AIM OF THE EXERCISE
Beginning with the first line, copy out each line of the material until the line containing "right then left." has been copied as well.

INFORMATION SHOWN
[Start of section]
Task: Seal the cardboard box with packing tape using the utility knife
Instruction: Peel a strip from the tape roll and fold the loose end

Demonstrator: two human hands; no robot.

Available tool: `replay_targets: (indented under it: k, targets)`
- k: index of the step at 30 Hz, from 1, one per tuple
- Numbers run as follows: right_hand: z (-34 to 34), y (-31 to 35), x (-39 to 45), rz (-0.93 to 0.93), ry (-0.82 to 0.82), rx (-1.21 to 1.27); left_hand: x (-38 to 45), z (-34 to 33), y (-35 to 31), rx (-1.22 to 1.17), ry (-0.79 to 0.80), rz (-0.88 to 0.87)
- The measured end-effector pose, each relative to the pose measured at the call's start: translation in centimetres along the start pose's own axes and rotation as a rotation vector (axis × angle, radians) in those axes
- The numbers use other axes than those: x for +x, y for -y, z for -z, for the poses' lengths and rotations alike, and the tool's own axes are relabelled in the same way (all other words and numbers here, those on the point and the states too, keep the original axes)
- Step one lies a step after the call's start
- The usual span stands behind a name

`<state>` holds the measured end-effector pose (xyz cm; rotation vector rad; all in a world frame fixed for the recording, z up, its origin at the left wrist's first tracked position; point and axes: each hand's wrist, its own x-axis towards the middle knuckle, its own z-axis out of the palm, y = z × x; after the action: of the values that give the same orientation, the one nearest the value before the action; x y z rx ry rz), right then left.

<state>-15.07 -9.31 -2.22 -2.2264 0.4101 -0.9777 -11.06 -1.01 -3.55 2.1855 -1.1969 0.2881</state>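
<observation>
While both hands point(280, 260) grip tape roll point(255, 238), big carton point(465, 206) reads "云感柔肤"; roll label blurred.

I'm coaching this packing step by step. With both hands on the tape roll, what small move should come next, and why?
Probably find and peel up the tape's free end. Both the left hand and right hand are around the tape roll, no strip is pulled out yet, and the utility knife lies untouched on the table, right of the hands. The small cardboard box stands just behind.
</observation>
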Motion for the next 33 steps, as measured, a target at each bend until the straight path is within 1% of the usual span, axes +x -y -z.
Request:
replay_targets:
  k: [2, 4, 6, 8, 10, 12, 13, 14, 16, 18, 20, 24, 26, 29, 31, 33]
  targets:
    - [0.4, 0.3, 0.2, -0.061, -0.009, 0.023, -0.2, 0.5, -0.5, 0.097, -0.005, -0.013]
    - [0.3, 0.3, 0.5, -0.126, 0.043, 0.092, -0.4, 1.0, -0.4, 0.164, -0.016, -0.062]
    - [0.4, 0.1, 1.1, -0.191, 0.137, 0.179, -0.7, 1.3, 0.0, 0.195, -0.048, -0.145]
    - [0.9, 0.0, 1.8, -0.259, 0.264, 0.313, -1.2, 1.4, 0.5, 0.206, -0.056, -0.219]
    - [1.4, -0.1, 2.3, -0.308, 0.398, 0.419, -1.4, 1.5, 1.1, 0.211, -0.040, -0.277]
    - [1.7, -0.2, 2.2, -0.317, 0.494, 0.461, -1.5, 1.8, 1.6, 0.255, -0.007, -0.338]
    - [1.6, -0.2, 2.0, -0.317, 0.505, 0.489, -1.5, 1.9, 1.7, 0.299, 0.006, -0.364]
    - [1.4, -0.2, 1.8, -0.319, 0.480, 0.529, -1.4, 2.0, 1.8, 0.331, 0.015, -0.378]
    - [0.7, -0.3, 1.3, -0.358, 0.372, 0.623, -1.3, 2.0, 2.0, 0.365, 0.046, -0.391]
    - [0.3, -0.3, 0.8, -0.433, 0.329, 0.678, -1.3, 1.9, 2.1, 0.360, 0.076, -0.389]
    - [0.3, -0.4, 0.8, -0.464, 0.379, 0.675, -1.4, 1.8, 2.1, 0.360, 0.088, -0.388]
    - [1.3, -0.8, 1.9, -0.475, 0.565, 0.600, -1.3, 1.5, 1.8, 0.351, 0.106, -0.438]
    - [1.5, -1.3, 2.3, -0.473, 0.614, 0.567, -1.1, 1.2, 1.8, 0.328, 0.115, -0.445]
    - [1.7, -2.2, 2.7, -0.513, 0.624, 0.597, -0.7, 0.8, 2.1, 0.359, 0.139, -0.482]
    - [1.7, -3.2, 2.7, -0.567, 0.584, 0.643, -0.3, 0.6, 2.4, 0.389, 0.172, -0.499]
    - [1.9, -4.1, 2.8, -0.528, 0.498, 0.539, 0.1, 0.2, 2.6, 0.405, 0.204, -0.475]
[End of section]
ANSWER BOX
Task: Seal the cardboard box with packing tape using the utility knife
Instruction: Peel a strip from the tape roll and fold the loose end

Demonstrator: two human hands; no robot.

Available tool: `replay_targets: (indented under it: k, targets)`
- k: index of the step at 30 Hz, from 1, one per tuple
- Numbers run as follows: right_hand: z (-34 to 34), y (-31 to 35), x (-39 to 45), rz (-0.93 to 0.93), ry (-0.82 to 0.82), rx (-1.21 to 1.27); left_hand: x (-38 to 45), z (-34 to 33), y (-35 to 31), rx (-1.22 to 1.17), ry (-0.79 to 0.80), rz (-0.88 to 0.87)
- The measured end-effector pose, each relative to the pose measured at the call's start: translation in centimetres along the start pose's own axes and rotation as a rotation vector (axis × angle, radians) in those axes
- The numbers use other axes than those: x for +x, y for -y, z for -z, for the poses' lengths and rotations alike, and the tool's own axes are relabelled in the same way (all other words and numbers here, those on the point and the states too, keep the original axes)
- Step one lies a step after the call's start
- The usual span stands behind a name

`<state>` holds the measured end-effector pose (xyz cm; rotation vector rad; all in a world frame fixed for the recording, z up, its origin at the left wrist's first tracked position; point and axes: each hand's wrist, its own x-axis towards the middle knuckle, its own z-axis out of the palm, y = z × x; after the action: of the values that give the same orientation, the one nearest the value before the action; x y z rx ry rz), right then left.

Nothing else is needed for the answer.